Speaking with Oasa DuVerney you could wonder how any artist of color could bemoan a lack of inspiration. That is of course unless their work takes up no cause beyond itself as an object. Truth be told, whether of the diaspora or not, society is dishing up plenty of edible nuggets these days and while some are hard to digest, the food for thought quotients are through the roof.

Neither are these nuggets hard to find, in fact, in plain sight. For Oasa, all she must do is walk outside of her Crown Heights apartment in Brooklyn, New York, to observe a wealth of alarming circumstance.

Oasa is a Brooklyn, New York-based interdisciplinary artist in the areas of drawing, public works, and video. Over the years her exhibitions and public projects have garnered New York and international media attention for their poignant socio-cultural focus.

When you look at DuVerney's work in total, you see a full spectrum. Creating language and a space for dialogue for the diaspora, sending signs and signals to the entire community, and a wake-up call to gentrifiers to take responsibility for their actions.

More importantly, the dialogue of Oasa's works points to much deeper implications; matters of accountability, channeling and directing frustrations, and gravitating towards dynamics of the structure. When looking at the entirety of her work over the last HOW MANY years, the artist's bodies of works counter these implications by encapsulating a holistic pursuit that is at once literal, symbolic, and activated.

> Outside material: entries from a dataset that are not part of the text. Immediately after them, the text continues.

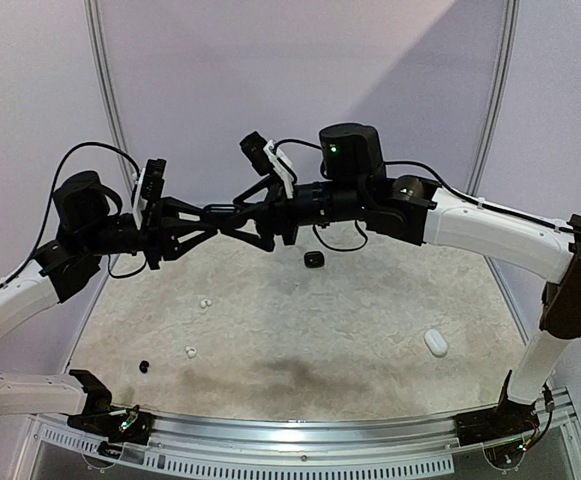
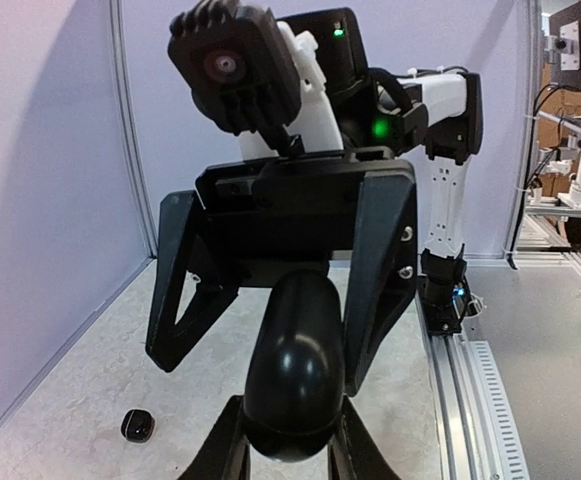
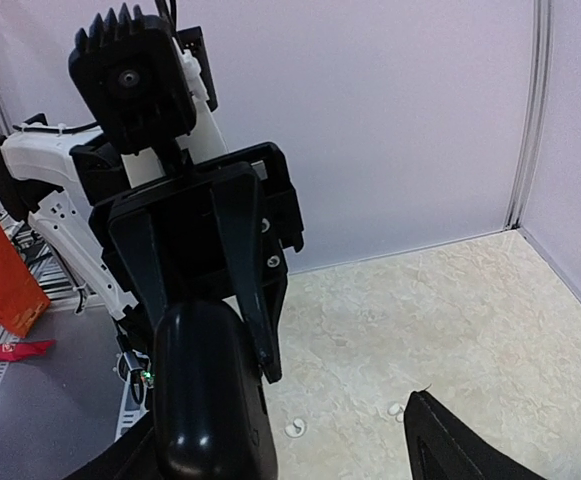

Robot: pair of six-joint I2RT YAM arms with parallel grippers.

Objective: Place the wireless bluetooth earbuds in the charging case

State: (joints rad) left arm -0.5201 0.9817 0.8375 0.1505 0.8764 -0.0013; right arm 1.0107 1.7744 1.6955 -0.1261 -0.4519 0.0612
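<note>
Both arms are raised above the middle of the beige speckled tabletop (image 1: pixel 300 330), and their grippers are brought tip to tip in the air. A glossy black pebble-shaped plastic case (image 2: pixel 295 370) is held off the table by the left gripper (image 2: pixel 290 445), whose jaws are drawn narrow against its two sides. The right gripper (image 3: pixel 290 440) is placed around the same case from the right, with its jaws spread wide. One of its fingers (image 3: pixel 460 450) is seen well apart from the case; whether the other finger touches it cannot be told. Whether the lid of the held case is up or down cannot be made out either.

The earbuds are found on the tabletop, left of centre. A tiny white bean-like plastic earbud (image 1: pixel 205 301) is seen in the left middle, and a second white earbud (image 1: pixel 190 351) is seen nearer, a little to its left. A tiny glossy black earbud (image 1: pixel 144 366) is placed further left and nearer still. A second small black case (image 1: pixel 313 260) is seen on the far middle of the tabletop, below the grippers. A white oval case (image 1: pixel 436 342) is seen on the near right, well apart from the earbuds.
</note>
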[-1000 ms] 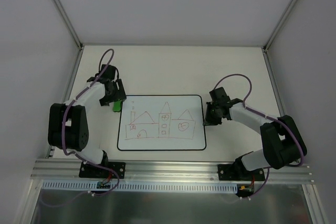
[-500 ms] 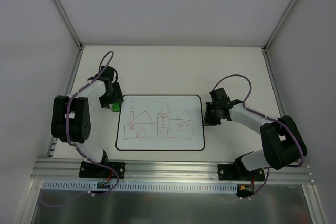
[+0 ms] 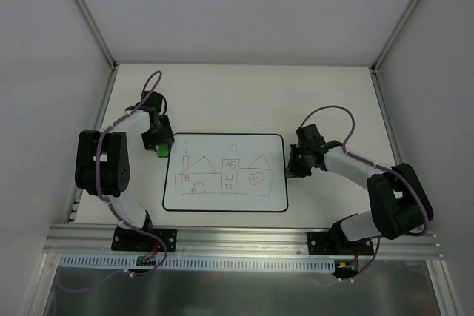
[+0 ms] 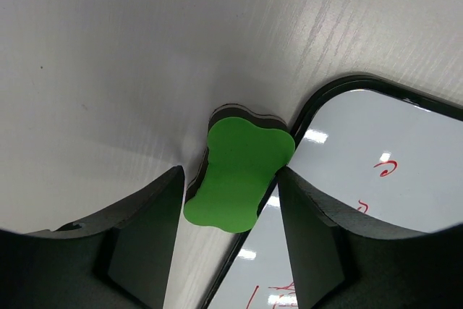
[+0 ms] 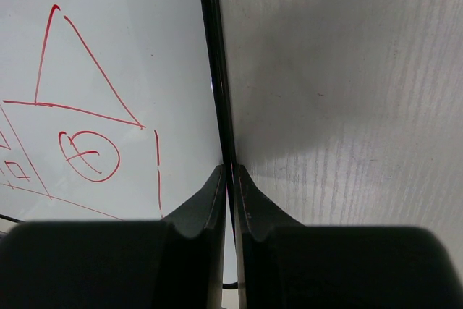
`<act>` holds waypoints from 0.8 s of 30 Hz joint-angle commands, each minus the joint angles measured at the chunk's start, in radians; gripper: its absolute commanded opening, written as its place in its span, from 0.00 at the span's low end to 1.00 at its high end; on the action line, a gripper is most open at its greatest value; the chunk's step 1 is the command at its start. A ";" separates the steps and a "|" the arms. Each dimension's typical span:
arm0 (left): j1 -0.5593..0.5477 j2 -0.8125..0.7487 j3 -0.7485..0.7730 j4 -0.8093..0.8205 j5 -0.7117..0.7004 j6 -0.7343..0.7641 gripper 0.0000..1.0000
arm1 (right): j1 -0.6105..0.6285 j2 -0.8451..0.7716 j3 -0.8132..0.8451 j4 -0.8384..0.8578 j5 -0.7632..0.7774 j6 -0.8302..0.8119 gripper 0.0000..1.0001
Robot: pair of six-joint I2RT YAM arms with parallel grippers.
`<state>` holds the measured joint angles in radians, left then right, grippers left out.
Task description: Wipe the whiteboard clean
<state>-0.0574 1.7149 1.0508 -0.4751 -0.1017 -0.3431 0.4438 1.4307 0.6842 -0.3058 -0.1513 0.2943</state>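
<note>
**Left elbow swings up, both pincers stay clamped**

Shifted since a second ago: the left arm's black elbow link now sits higher in the top view, and the left pincer point(image 3: 160, 141) has edged toward the upper left. It stays closed on the green eraser point(image 4: 239, 179), at the upper-left corner of the whiteboard point(image 3: 226, 173). The board lies mid-worktop point(image 3: 237, 94) with its red houses intact. The right pincer point(image 5: 230, 173) stays nipped nearly shut on the board's right edge.

White table point(image 3: 222, 94), whiteboard point(image 3: 226, 201) lying flat, green eraser point(image 4: 239, 179) beside
</note>
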 commanded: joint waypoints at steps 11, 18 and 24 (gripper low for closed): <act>0.007 0.026 0.038 0.006 0.019 0.043 0.42 | 0.009 0.007 -0.026 -0.024 0.006 -0.014 0.08; 0.007 0.009 0.003 0.004 0.030 0.006 0.38 | 0.009 0.014 -0.026 -0.024 0.007 -0.012 0.08; 0.007 -0.033 -0.005 -0.007 0.051 -0.014 0.12 | 0.009 0.022 -0.020 -0.024 0.015 -0.014 0.08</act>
<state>-0.0570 1.7241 1.0687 -0.4694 -0.0906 -0.3244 0.4438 1.4311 0.6830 -0.3023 -0.1574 0.2943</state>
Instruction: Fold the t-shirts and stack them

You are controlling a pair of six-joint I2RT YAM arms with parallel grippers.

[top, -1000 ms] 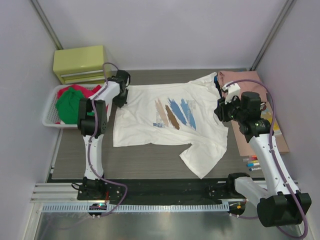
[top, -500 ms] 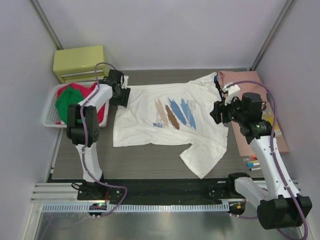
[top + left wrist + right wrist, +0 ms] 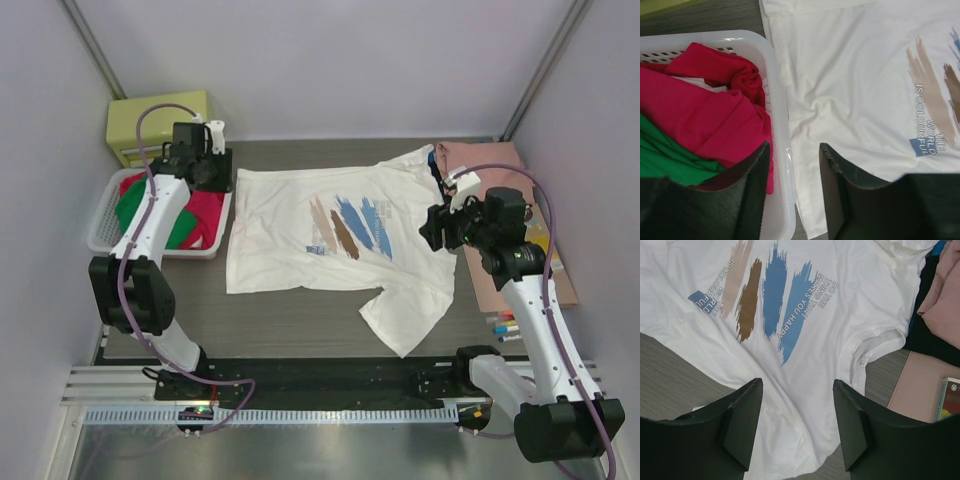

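The white short-sleeved cloth t-shirt with blue, brown and pink brush-stroke print (image 3: 330, 235) lies spread print-up on the dark wood-grain table (image 3: 300, 320), apparently flattened so its sides can be folded in. The left gripper (image 3: 793, 147) hangs over the rim of the white slotted plastic basket (image 3: 780, 125), just beside the shirt's left edge. Its jaws are apart and empty. The right gripper (image 3: 797, 385) hovers over the shirt's right side, jaws likewise apart with nothing between them. The two seem poised for opposite edges. A crumpled red cloth shirt (image 3: 715, 115) and green cloth shirt (image 3: 660, 155) sit in the basket, and a salmon-pink cloth shirt (image 3: 480, 160) lies far right, likely where the stack goes.
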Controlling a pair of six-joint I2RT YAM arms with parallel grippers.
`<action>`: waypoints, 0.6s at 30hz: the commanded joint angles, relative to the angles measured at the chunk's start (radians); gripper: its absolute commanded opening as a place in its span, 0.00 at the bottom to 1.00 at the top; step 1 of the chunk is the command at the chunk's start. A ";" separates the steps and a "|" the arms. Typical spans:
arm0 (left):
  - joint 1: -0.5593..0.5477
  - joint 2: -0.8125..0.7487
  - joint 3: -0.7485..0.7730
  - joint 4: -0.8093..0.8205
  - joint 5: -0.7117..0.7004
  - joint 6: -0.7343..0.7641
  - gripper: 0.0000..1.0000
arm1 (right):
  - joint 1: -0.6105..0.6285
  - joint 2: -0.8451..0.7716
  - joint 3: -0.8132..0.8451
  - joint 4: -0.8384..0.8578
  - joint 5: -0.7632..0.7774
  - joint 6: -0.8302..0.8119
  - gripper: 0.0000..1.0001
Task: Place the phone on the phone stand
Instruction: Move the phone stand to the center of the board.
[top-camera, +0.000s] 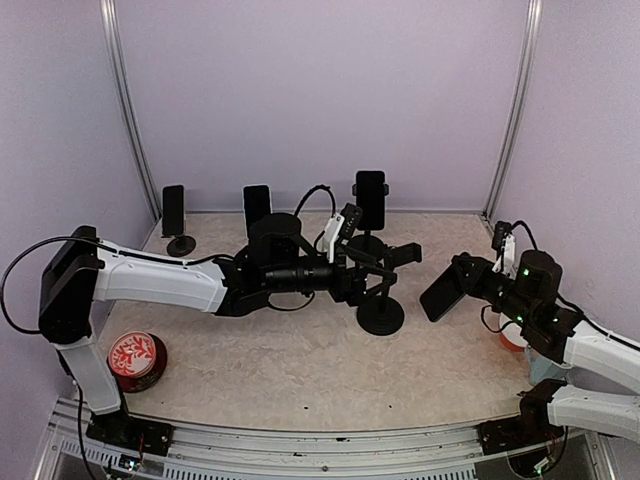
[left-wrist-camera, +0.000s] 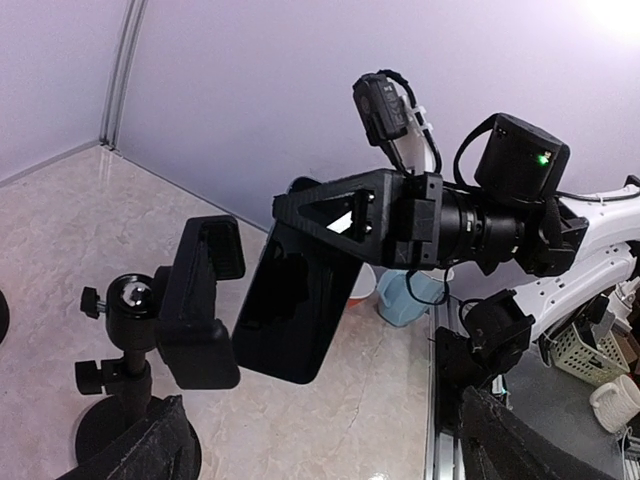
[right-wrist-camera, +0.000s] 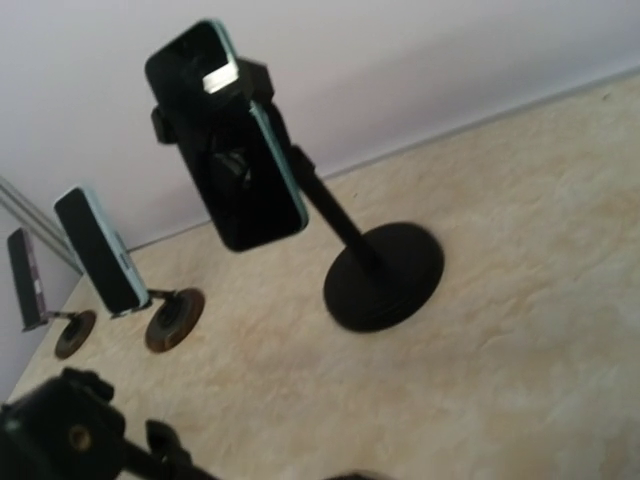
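Observation:
The black phone (top-camera: 441, 291) is held tilted above the table by my right gripper (top-camera: 466, 276), which is shut on its upper edge. In the left wrist view the phone (left-wrist-camera: 300, 300) hangs just right of the empty black phone stand (left-wrist-camera: 195, 300), close to its cradle but apart from it. The stand (top-camera: 381, 314) is at table centre. My left gripper (top-camera: 374, 270) is beside the stand's pole; its fingers (left-wrist-camera: 135, 450) are spread wide and hold nothing. The held phone and the right gripper's fingers do not show in the right wrist view.
Three other stands with phones stand along the back wall (top-camera: 174, 210), (top-camera: 257, 208), (top-camera: 371, 198); the nearest one also shows in the right wrist view (right-wrist-camera: 225, 150). A red tin (top-camera: 137, 358) lies front left. A blue cup (left-wrist-camera: 410, 295) is at the right edge.

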 joint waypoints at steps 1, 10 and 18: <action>0.035 0.036 0.042 -0.013 0.043 -0.005 0.89 | -0.016 -0.012 -0.007 0.076 -0.077 0.031 0.00; 0.086 0.106 0.107 -0.033 0.106 0.003 0.82 | -0.016 -0.041 -0.016 0.063 -0.086 0.038 0.00; 0.087 0.174 0.185 -0.059 0.128 0.005 0.79 | -0.017 -0.056 -0.031 0.057 -0.080 0.042 0.00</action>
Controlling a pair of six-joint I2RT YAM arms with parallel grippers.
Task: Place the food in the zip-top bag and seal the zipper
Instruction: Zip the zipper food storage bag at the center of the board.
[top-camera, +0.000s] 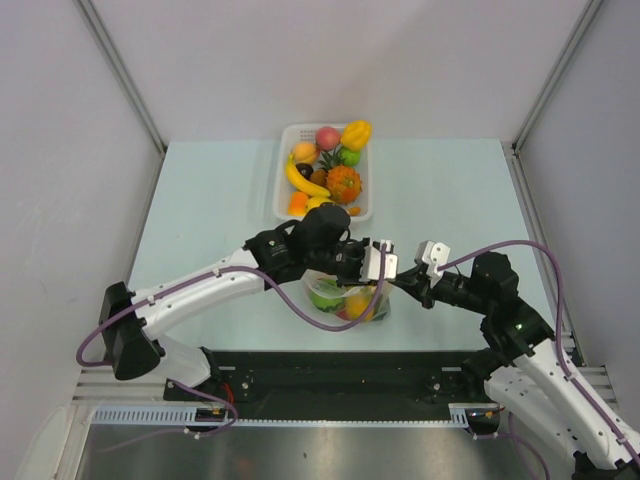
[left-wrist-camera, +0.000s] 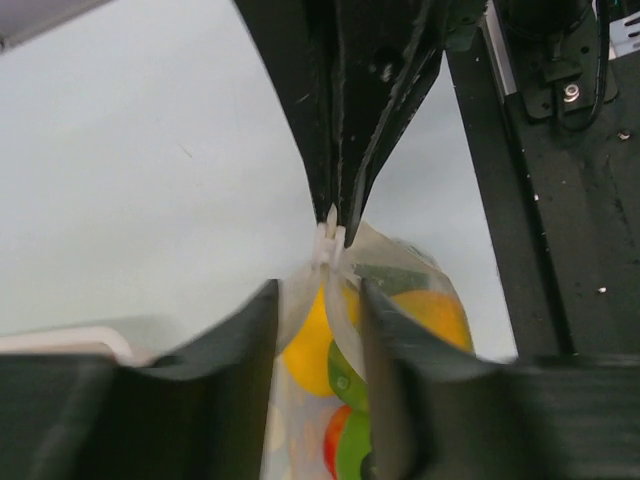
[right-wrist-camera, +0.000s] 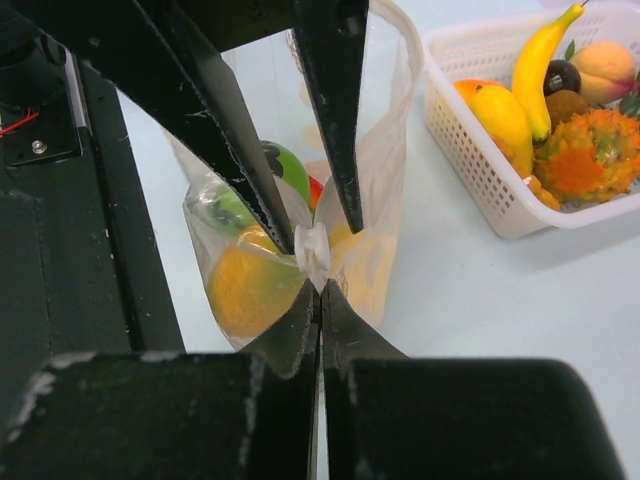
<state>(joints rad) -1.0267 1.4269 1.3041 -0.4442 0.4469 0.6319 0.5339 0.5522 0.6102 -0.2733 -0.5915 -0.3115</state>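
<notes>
Your right gripper (right-wrist-camera: 320, 300) pinches shut on the zipper (right-wrist-camera: 312, 255) of the zip-top bag (right-wrist-camera: 385, 150), near centre. Your left gripper (right-wrist-camera: 322, 240) straddles it, fingers slightly apart. Some food (right-wrist-camera: 250, 285) is inside, but more waits in the far white basket (right-wrist-camera: 470, 150), and the sealing looks unfinished.

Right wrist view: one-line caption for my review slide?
Right fingers pinch the zipper of the fruit-filled zip-top bag, left fingers flanking it, white basket beyond.

A clear crinkly bag (top-camera: 348, 300) sits just on the near side of the white basket (top-camera: 281, 192), holding glossy orange, yellow, green and red toy food (right-wrist-camera: 250, 288), its pale zipper (right-wrist-camera: 312, 256) pinched together at one spot.
</notes>
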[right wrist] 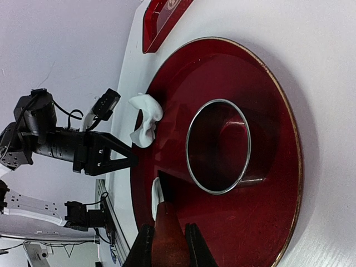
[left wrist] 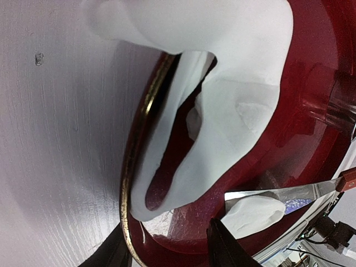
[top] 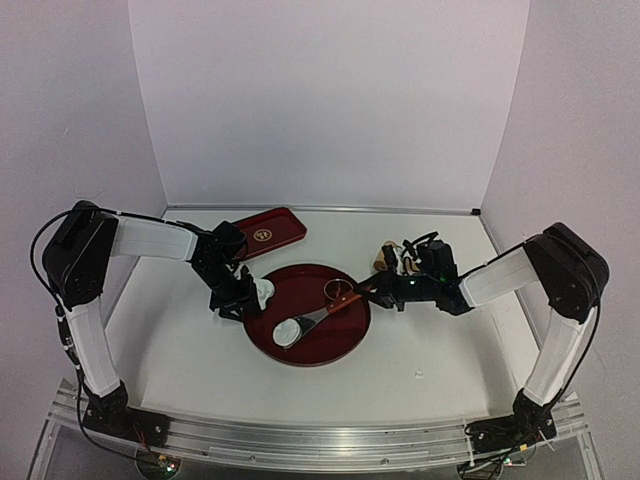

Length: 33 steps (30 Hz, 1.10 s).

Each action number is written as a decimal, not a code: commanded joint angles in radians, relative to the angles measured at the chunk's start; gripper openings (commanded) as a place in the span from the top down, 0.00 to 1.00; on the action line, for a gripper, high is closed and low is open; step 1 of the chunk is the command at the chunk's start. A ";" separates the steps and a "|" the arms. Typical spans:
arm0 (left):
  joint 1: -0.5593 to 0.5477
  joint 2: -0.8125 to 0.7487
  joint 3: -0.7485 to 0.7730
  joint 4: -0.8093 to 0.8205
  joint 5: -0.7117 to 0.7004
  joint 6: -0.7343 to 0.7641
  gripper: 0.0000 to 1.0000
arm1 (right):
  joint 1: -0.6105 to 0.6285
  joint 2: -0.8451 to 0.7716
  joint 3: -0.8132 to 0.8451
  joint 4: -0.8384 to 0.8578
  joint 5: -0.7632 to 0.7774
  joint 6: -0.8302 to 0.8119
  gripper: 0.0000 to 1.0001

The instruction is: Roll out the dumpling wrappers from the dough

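The dough is a crumpled white scrap draped over the left rim of the round red tray. In the left wrist view the dough lies just beyond my open left gripper, whose fingers straddle the rim. My left gripper holds nothing. My right gripper is shut on the reddish handle of a spatula. A round white dumpling wrapper lies on the metal blade; it also shows in both wrist views. The ring cutter stands on the tray.
A rectangular red tray lies at the back, left of centre. Some small wooden and white items sit behind my right gripper. White walls close in the table at the back and sides.
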 commanded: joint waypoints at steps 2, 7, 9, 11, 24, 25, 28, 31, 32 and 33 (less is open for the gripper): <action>-0.006 -0.040 0.021 0.026 0.048 0.007 0.52 | -0.002 0.051 -0.003 -0.095 0.012 -0.070 1.00; -0.006 -0.058 0.033 0.011 0.029 0.006 0.48 | -0.033 0.039 0.009 -0.024 -0.034 -0.006 1.00; -0.006 -0.068 0.039 0.004 0.021 0.006 0.47 | -0.038 0.039 0.014 -0.010 -0.046 0.009 1.00; -0.006 -0.075 0.046 -0.005 0.016 0.005 0.46 | -0.044 0.042 0.017 0.006 -0.060 0.027 1.00; -0.006 -0.139 0.066 -0.059 -0.035 -0.003 0.38 | -0.071 0.003 0.055 0.069 -0.107 0.128 1.00; -0.006 -0.143 0.063 -0.061 -0.038 -0.006 0.37 | -0.071 -0.001 0.066 0.069 -0.109 0.138 1.00; -0.006 -0.163 0.052 -0.065 -0.051 -0.010 0.34 | -0.071 -0.011 0.098 0.067 -0.111 0.170 1.00; -0.006 -0.201 0.053 -0.094 -0.091 -0.015 0.32 | -0.071 -0.025 0.139 0.039 -0.102 0.193 1.00; -0.005 -0.214 0.055 -0.112 -0.113 -0.019 0.32 | -0.071 -0.026 0.163 0.009 -0.101 0.190 1.00; 0.000 -0.227 0.059 -0.135 -0.140 -0.025 0.32 | -0.071 -0.025 0.195 -0.032 -0.099 0.183 1.00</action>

Her ongoing graphite series of drawings range from familiar objects of nature to text and portraits to render matters such as inequality, appropriation, and reacting to ahistorical concepts informing white or wealthy culture subconsciously and consciously. (I don't know which is the most alarming of the two.) From symbolic images of majestic wings, portraits of iconic victims, heroes, and villains of our times. In singularity, these images are striking alone, together they are a compilation of the artist's manifesto of resistance.

Oasa's practice institutes prefigurative notions that embody expression and direct action. In 2010 DuVerney co-founded The Brooklyn Hi-Art Machine with Mildred Beltre. The pair set out to use art-making as a community building tool. From knitting fences with notes of resilience from the underground and silkscreen workshops for everyday activism to tenant rights resources.

DuVerney's here and now perception is aware of the temptation to play to the choir, the people who really need to be exposed to her work never seeing it or acknowledging themselves complicit of the act—It always being an act performed more dubiously by that one over there. However, the artist's aims are also the choir; the people negatively impacted the most. The objective isn't to stoke the flames for the sake of a big fire. Her work aspires to ignite self-reformational actions, as her projects bring marginalized people together so that they and their actions of community building may be seen—the act of un-marginalizing yourself; in a sense, countering the ever-changing landscapes of social inequality with an updated tool book. I frequently reference the seminal work of Jacob A. Riis, "How the Other Half Lives," an illustrated tour of New York's slums, published in 1890. But today it isn't uptown or downtown but side by side divides. The other half is right there beside you, but you are blinded by that new hot "Carribean" restaurant, organic grocery shop, artisanal something rather that allows you to live the material life you imagined Brooklyn to be. Meanwhile, under the shimmering lights of all that is new, what it means to be marginalized is seen through an outdated lens.

Proceeding this ahistorical advance, displacement becomes acceptable, normalized. When it comes down to it, those who would label themselves progressive aren't going to give up a portion of what they consider to be their slice of the pie. Leaving those who the odds are stacked against engendering a sense of failure. Such senses lead to frustration and even anger.

All of these forms of inequality and corruption are arising at the same time, they're inextricably connected, one in the same. The same crew is benefitting the most as we innovate towards the future. Same folks getting left behind. Hearing the same excuses as we heard in the 60s. Be patient. Even a suggestive reference to imaginations gone awry.

My guess is that one day all of her various practices will willfully and wantingly bow to a singular projection while also maintaining their autonomous strands.